§ Activity
Below are entries; copy exactly the lines from the one with "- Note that" through the one with "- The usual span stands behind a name", both included, and leave out the rest.

"""

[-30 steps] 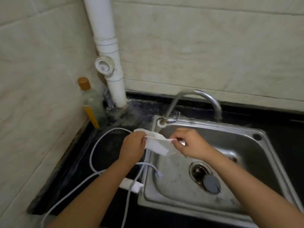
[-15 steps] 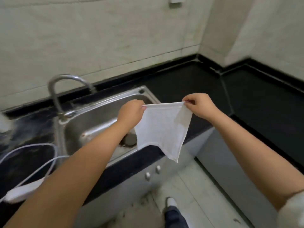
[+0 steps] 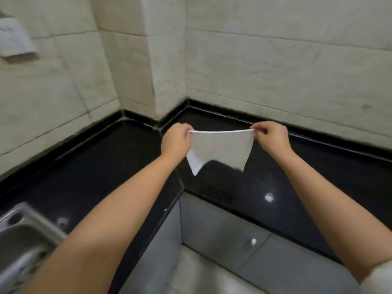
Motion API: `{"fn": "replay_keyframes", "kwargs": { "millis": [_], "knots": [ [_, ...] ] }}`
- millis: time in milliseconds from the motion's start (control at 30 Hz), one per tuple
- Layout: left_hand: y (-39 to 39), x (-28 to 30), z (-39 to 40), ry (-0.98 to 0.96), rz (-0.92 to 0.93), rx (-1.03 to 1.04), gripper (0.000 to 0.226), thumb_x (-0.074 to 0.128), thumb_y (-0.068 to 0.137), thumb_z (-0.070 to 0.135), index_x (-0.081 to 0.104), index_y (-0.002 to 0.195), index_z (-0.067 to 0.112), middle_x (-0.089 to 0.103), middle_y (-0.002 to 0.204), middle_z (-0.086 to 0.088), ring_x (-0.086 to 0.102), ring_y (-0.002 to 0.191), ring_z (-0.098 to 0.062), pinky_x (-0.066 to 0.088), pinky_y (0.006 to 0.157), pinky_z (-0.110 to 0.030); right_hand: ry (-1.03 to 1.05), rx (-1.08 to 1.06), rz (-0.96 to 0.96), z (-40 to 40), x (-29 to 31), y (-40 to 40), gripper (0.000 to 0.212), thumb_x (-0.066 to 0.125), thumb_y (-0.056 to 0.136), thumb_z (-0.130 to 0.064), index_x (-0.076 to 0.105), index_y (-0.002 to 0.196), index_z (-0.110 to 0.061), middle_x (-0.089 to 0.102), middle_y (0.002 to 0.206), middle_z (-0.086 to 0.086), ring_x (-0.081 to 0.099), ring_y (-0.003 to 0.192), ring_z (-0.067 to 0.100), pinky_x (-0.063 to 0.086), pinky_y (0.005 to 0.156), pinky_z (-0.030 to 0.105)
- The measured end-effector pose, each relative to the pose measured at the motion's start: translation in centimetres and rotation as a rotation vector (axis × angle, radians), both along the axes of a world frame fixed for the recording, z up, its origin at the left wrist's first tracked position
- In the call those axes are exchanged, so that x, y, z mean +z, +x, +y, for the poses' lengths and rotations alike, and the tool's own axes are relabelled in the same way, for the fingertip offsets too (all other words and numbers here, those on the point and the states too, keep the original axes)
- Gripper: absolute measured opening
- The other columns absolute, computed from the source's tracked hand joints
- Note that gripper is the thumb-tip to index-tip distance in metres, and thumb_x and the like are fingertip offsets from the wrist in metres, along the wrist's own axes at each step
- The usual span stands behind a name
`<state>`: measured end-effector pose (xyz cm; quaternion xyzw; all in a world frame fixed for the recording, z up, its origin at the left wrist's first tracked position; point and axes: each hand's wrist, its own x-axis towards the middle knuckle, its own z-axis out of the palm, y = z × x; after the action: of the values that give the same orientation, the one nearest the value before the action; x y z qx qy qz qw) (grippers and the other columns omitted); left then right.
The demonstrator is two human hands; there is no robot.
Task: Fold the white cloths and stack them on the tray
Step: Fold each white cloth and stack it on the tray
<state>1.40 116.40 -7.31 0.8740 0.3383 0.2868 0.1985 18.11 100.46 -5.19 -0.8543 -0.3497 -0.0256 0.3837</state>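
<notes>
A white cloth hangs in the air over the corner of the black counter. My left hand pinches its top left corner. My right hand pinches its top right corner. The top edge is pulled taut between them, and the lower edge hangs free with its left corner curled back. No tray is in view.
A steel sink sits at the lower left. The counter runs in an L along tiled walls that meet at a jutting corner. Grey cabinet doors stand below the counter. A white box is fixed on the left wall.
I have turned right, from the sink to the counter corner. The cloth went from bunched between my hands to spread wide, and both hands carried it over the counter.
</notes>
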Motion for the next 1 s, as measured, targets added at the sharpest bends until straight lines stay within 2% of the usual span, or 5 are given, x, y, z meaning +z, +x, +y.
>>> {"fn": "replay_keyframes", "kwargs": {
  "millis": [167, 467, 633, 833, 1000],
  "knots": [
    [6.2, -2.0, 1.2, 0.006, 0.0, -0.223, 0.022, 0.051, 0.088, 0.002, 0.068, 0.102, 0.004, 0.066, 0.102, -0.014, 0.059, 0.098, -0.028, 0.044, 0.084, -0.034, -0.035, -0.037, -0.072, -3.3, -2.7, 5.8, 0.023, 0.054, 0.083, 0.004, 0.07, 0.099, 0.0, 0.07, 0.1, 0.018, 0.063, 0.094, 0.031, 0.034, 0.076, 0.015],
    [8.9, -12.1, 2.9, -0.3, 0.703, -0.736, 0.02, 0.061, 0.086, 0.008, 0.07, 0.104, 0.005, 0.07, 0.105, -0.007, 0.063, 0.09, -0.014, 0.042, 0.074, -0.016, -0.62, 0.197, 0.37, -8.7, -13.8, 6.0, 0.02, 0.059, 0.083, 0.001, 0.071, 0.099, -0.002, 0.072, 0.103, 0.011, 0.064, 0.09, 0.015, 0.044, 0.08, 0.018],
    [12.0, -13.9, 4.1, -0.469, 0.842, -0.796, 0.017, 0.058, 0.086, 0.007, 0.07, 0.098, 0.003, 0.064, 0.079, 0.004, 0.054, 0.069, -0.001, 0.043, 0.066, -0.01, -0.734, 0.145, 0.628, -8.6, -16.0, 7.1, 0.021, 0.056, 0.085, 0.001, 0.07, 0.1, -0.004, 0.065, 0.083, -0.001, 0.054, 0.042, -0.005, 0.044, 0.049, 0.009],
    [17.1, -16.2, 5.1, -0.331, 0.741, -0.587, 0.018, 0.053, 0.091, 0.015, 0.068, 0.097, 0.009, 0.065, 0.091, -0.004, 0.06, 0.09, -0.02, 0.048, 0.078, -0.029, -0.595, -0.09, 0.504, -5.9, -17.2, 11.5, 0.022, 0.054, 0.085, 0.0, 0.07, 0.1, -0.004, 0.068, 0.105, 0.008, 0.061, 0.096, 0.018, 0.042, 0.077, 0.016],
    [18.5, -18.9, 5.0, -0.153, 0.783, -0.556, 0.028, 0.044, 0.096, 0.019, 0.069, 0.101, 0.006, 0.062, 0.108, -0.01, 0.058, 0.098, -0.021, 0.045, 0.081, -0.028, -0.632, -0.17, 0.446, -4.4, -19.8, 13.1, 0.024, 0.049, 0.085, 0.0, 0.071, 0.094, -0.002, 0.069, 0.103, 0.013, 0.063, 0.095, 0.024, 0.042, 0.074, 0.02]
  ]
}}
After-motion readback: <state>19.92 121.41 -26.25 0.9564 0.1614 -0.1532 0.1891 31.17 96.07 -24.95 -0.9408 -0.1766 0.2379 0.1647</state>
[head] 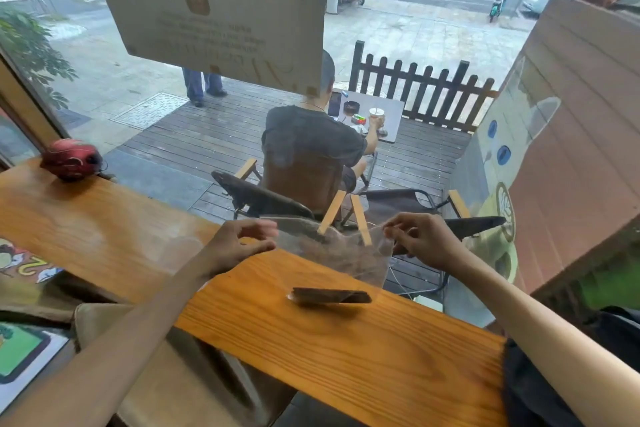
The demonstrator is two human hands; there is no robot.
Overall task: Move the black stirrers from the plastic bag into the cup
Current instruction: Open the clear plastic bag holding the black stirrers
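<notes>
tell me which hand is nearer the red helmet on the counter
Left. The left hand is at the clear plastic bag's left edge, on the red helmet's side; the right hand pinches the bag's right edge, farther away.

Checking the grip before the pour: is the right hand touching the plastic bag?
Touching. The head view shows the right hand pinching the plastic bag at its top corner.
</notes>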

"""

§ Solution
- Note that gripper is the thumb-tip to index-tip distance in metres, and thumb_x and the like are fingertip offsets from the wrist in metres, along the wrist's own axes at each step
- The usual span stands behind a name

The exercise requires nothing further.